With no images included, output each entry below exactly as it appears.

== Available data ==

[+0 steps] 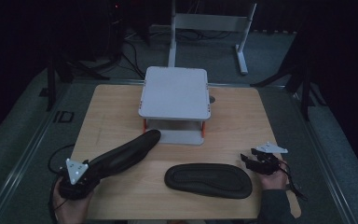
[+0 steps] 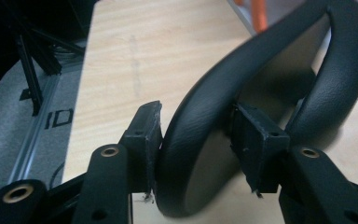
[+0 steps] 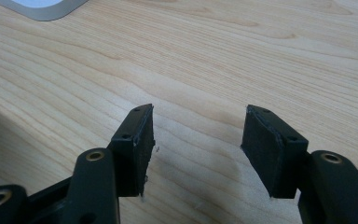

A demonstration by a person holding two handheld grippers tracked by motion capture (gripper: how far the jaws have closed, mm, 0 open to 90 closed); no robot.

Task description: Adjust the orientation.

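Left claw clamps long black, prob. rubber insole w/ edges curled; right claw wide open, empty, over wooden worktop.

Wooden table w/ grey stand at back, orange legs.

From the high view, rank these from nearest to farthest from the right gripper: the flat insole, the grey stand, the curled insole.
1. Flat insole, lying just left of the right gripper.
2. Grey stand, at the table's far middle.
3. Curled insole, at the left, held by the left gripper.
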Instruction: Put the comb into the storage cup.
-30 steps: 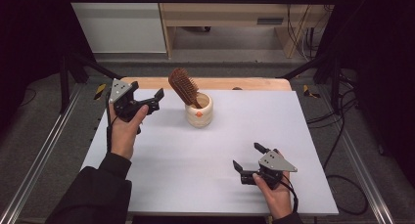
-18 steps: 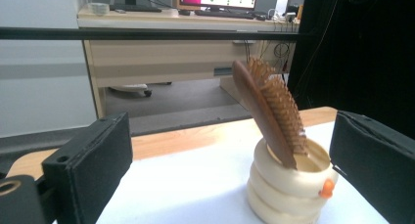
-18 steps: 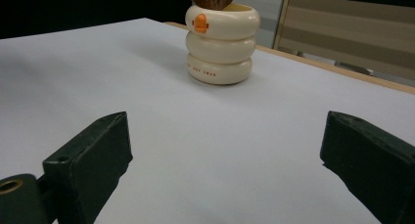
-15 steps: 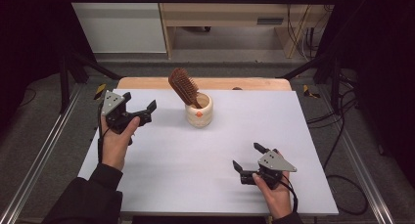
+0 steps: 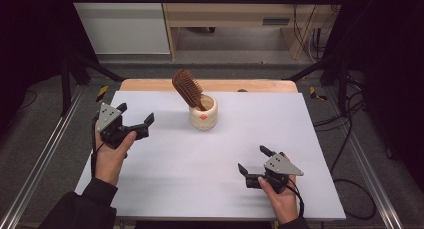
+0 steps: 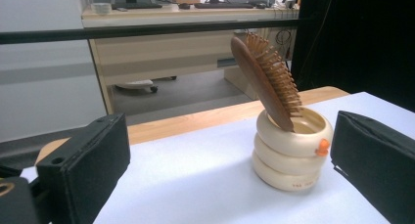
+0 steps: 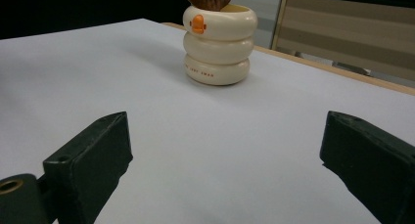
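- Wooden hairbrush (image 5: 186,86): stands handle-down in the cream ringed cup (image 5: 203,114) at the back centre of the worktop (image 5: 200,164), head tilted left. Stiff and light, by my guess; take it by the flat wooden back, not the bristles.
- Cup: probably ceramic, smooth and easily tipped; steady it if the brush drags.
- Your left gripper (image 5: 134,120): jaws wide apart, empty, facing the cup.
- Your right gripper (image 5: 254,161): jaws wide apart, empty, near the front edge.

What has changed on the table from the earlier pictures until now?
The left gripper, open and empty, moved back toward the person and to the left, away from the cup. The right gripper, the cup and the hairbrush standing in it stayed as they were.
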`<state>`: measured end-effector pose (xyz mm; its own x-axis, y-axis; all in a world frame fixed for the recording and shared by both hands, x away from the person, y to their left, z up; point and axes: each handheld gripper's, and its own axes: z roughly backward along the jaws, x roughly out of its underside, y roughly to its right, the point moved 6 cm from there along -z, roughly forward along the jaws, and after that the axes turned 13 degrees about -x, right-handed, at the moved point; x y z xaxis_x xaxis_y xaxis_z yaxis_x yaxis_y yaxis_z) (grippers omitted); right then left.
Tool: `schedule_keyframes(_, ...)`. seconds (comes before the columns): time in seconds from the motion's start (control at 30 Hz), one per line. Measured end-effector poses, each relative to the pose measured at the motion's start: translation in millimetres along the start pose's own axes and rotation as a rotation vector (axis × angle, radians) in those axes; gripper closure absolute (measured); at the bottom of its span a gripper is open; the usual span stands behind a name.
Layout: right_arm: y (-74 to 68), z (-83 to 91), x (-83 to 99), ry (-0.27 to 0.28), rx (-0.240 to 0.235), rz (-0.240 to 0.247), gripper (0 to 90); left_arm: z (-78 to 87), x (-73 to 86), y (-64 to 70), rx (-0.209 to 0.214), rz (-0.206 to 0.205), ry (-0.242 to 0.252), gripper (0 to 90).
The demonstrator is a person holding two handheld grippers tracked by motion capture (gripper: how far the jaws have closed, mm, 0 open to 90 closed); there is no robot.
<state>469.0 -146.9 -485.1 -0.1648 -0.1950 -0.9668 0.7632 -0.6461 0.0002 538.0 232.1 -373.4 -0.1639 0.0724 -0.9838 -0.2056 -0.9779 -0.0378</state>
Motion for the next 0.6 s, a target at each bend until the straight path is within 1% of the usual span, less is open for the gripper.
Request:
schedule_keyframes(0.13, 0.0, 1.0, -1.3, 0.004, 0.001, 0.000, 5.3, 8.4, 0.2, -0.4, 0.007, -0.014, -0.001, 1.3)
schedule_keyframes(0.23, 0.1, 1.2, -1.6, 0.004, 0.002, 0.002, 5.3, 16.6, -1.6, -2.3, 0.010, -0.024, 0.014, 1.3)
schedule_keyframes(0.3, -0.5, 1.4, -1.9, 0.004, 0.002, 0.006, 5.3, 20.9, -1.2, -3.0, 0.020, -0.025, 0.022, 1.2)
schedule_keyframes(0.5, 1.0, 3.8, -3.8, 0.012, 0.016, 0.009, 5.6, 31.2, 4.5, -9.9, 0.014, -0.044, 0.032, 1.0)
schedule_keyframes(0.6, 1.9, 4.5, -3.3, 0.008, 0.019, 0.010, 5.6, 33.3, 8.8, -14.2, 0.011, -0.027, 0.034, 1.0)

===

> [Result]
[+0 steps] 
[+0 steps] 
[+0 steps] 

A demonstration by a person holding two handheld grippers tracked by motion capture (gripper: how far the jaws have closed, mm, 0 open to 90 closed); no robot.

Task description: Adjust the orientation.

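Left claw clamps long black, prob. rubber insole w/ edges curled; right claw wide open, empty, over wooden worktop.

Wooden table w/ grey stand at back, orange legs.

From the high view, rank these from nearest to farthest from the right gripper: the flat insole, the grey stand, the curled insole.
1. Flat insole, lying just left of the right gripper.
2. Grey stand, at the table's far middle.
3. Curled insole, at the left, held by the left gripper.
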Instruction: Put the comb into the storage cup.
-30 steps: 
-18 steps: 
-18 steps: 
-15 steps: 
+0 steps: 
+0 steps: 
+0 steps: 
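- Wooden hairbrush (image 5: 186,86): stands handle-down in the cream ringed cup (image 5: 203,114) at the back centre of the worktop (image 5: 200,164), head tilted left. Stiff and light, by my guess; take it by the flat wooden back, not the bristles.
- Cup: probably ceramic, smooth and easily tipped; steady it if the brush drags.
- Your left gripper (image 5: 134,120): jaws wide apart, empty, facing the cup.
- Your right gripper (image 5: 254,161): jaws wide apart, empty, near the front edge.

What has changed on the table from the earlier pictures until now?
The left gripper, open and empty, moved back toward the person and to the left, away from the cup. The right gripper, the cup and the hairbrush standing in it stayed as they were.
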`<state>`: measured end-effector pose (xyz mm; its own x-axis, y-axis; all in a world frame fixed for the recording and shared by both hands, x away from the person, y to their left, z up; point and axes: each handheld gripper's, and its own axes: z roughly backward along the jaws, x roughly out of its underside, y roughly to its right, the point moved 6 cm from there along -z, roughly forward along the jaws, and after that the axes turned 13 degrees about -x, right-handed, at the moved point; x y z xaxis_x xaxis_y xaxis_z yaxis_x yaxis_y yaxis_z) (grippers omitted); right then left.
Tool: `schedule_keyframes(_, ...)`. seconds (comes before the columns): time in seconds from the motion's start (control at 30 Hz), one per line. Measured end-effector poses, each relative to the pose measured at the motion's start: translation in millimetres along the start pose's own axes and rotation as a rotation vector (axis × angle, radians) in those axes; gripper closure absolute (measured); at the bottom of its span a gripper is open; the usual span stands behind a name.
Layout: right_arm: y (-74 to 68), z (-83 to 91), x (-83 to 99), ry (-0.27 to 0.28), rx (-0.240 to 0.235), rz (-0.240 to 0.247), gripper (0 to 90); left_arm: z (-78 to 87), x (-73 to 86), y (-64 to 70), rx (-0.209 to 0.214), rz (-0.206 to 0.205), ry (-0.242 to 0.252), gripper (0 to 90).
The demonstrator is a person holding two handheld grippers tracked by motion capture (gripper: how far the jaws have closed, mm, 0 open to 90 closed); there is no robot.
<state>469.0 -146.9 -485.1 -0.1648 -0.1950 -0.9668 0.7632 -0.6461 0.0002 538.0 232.1 -373.4 -0.1639 0.0724 -0.9838 -0.2056 -0.9779 -0.0378</state>
Motion for the next 0.6 s, a target at each bend until the straight path is within 1% of the usual span, less is open for the gripper.
Request:
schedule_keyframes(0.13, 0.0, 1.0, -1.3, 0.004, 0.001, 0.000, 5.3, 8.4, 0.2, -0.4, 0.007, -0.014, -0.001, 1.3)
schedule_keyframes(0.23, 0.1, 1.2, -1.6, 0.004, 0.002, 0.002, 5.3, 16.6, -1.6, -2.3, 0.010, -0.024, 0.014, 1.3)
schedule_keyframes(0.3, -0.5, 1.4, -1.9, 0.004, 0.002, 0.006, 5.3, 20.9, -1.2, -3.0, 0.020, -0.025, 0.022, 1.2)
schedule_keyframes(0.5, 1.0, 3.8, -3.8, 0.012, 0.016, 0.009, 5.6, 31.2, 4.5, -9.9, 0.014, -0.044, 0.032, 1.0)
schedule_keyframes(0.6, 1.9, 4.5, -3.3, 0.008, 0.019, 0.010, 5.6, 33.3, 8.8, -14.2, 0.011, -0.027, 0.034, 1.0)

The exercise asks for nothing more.